Reproduce the data, keeping every word exactly as it is.
++++ DATASET CONTENT
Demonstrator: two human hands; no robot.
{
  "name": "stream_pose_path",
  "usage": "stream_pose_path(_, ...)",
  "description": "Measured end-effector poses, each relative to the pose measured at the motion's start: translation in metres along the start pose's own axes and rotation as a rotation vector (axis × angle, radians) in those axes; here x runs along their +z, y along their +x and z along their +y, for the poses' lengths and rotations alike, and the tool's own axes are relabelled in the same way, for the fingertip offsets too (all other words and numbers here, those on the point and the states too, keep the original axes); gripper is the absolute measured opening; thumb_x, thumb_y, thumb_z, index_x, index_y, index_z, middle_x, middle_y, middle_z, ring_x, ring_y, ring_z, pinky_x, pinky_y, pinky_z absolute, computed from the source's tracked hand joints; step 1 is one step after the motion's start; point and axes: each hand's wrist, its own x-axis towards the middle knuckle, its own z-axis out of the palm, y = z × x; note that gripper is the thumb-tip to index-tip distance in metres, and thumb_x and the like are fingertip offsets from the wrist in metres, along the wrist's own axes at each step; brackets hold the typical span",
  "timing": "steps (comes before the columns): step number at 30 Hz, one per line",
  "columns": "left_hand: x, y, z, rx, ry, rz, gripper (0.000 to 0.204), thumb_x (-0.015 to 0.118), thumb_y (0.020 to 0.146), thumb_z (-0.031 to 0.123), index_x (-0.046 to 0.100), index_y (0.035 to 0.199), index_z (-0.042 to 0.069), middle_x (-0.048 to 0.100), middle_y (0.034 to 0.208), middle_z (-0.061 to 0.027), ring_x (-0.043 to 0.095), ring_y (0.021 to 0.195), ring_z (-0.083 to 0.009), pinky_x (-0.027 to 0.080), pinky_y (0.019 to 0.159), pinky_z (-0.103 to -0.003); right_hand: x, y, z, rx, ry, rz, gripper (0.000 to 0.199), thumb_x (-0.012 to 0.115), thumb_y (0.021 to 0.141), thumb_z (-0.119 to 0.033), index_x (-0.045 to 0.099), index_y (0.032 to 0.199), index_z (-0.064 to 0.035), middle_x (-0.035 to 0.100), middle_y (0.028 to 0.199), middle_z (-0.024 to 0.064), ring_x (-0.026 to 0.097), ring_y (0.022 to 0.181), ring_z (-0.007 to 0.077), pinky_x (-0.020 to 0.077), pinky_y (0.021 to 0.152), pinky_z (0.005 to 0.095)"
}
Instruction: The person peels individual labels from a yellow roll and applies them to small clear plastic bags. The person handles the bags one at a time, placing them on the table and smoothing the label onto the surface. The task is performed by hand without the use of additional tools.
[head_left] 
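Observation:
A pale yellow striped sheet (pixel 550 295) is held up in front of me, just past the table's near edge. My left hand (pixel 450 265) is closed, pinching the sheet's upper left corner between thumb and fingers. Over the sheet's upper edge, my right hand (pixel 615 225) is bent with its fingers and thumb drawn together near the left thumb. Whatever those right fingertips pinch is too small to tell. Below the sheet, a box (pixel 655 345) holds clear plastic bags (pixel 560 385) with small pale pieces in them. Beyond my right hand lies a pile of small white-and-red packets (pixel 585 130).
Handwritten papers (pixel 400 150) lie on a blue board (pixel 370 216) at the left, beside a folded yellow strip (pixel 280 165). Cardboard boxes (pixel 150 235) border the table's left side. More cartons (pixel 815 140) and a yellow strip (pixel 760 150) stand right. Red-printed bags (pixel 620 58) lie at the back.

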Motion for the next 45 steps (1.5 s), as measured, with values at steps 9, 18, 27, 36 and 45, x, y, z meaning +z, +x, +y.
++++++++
* **WORKED SOLUTION**
Demonstrator: two human hands; no robot.
{
  "name": "stream_pose_path",
  "usage": "stream_pose_path(_, ...)",
  "description": "Measured end-effector poses, each relative to the pose measured at the motion's start: translation in metres along the start pose's own axes and rotation as a rotation vector (axis × angle, radians) in those axes; here x runs along their +z, y along their +x and z along their +y, for the poses' lengths and rotations alike, and the tool's own axes are relabelled in the same way, for the fingertip offsets too (all other words and numbers here, those on the point and the states too, keep the original axes); gripper is the absolute measured opening; thumb_x, thumb_y, thumb_z, index_x, index_y, index_z, middle_x, middle_y, middle_z, ring_x, ring_y, ring_z, pinky_x, pinky_y, pinky_z absolute, computed from the source's tracked hand joints; step 1 is one step after the motion's start; point and axes: each hand's wrist, its own x-axis towards the middle knuckle, its own z-axis out of the palm, y = z × x; note that gripper is the thumb-tip to index-tip distance in metres, and thumb_x and the like are fingertip offsets from the wrist in metres, along the wrist's own axes at each step; brackets hold the typical span",
  "timing": "steps (comes before the columns): step number at 30 Hz, one per line",
  "columns": "left_hand: x, y, z, rx, ry, rz, gripper (0.000 to 0.204), thumb_x (-0.015 to 0.118), thumb_y (0.020 to 0.146), thumb_z (-0.031 to 0.123), index_x (-0.046 to 0.100), index_y (0.035 to 0.199), index_z (-0.042 to 0.069), middle_x (-0.048 to 0.100), middle_y (0.034 to 0.208), middle_z (-0.061 to 0.027), ring_x (-0.043 to 0.095), ring_y (0.021 to 0.195), ring_z (-0.083 to 0.009), pinky_x (-0.027 to 0.080), pinky_y (0.019 to 0.159), pinky_z (-0.103 to -0.003); right_hand: x, y, z, rx, ry, rz, gripper (0.000 to 0.199), thumb_x (-0.012 to 0.115), thumb_y (0.021 to 0.141), thumb_z (-0.119 to 0.033), index_x (-0.045 to 0.099), index_y (0.032 to 0.199), index_z (-0.064 to 0.035), middle_x (-0.035 to 0.100), middle_y (0.028 to 0.199), middle_z (-0.024 to 0.064), ring_x (-0.026 to 0.097), ring_y (0.022 to 0.181), ring_z (-0.007 to 0.077), pinky_x (-0.020 to 0.077), pinky_y (0.021 to 0.152), pinky_z (0.005 to 0.095)"
}
Instruction: The person peels individual labels from a yellow roll and applies them to small clear plastic bags. The person handles the bags one at a time, placing them on the table and smoothing the label onto the surface. The task is performed by hand without the use of additional tools.
[head_left] 
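Observation:
A pale yellow striped sheet (pixel 550 295) is held up in front of me, just past the table's near edge. My left hand (pixel 450 265) is closed, pinching the sheet's upper left corner between thumb and fingers. Over the sheet's upper edge, my right hand (pixel 615 225) is bent with its fingers and thumb drawn together near the left thumb. Whatever those right fingertips pinch is too small to tell. Below the sheet, a box (pixel 655 345) holds clear plastic bags (pixel 560 385) with small pale pieces in them. Beyond my right hand lies a pile of small white-and-red packets (pixel 585 130).
Handwritten papers (pixel 400 150) lie on a blue board (pixel 370 216) at the left, beside a folded yellow strip (pixel 280 165). Cardboard boxes (pixel 150 235) border the table's left side. More cartons (pixel 815 140) and a yellow strip (pixel 760 150) stand right. Red-printed bags (pixel 620 58) lie at the back.
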
Motion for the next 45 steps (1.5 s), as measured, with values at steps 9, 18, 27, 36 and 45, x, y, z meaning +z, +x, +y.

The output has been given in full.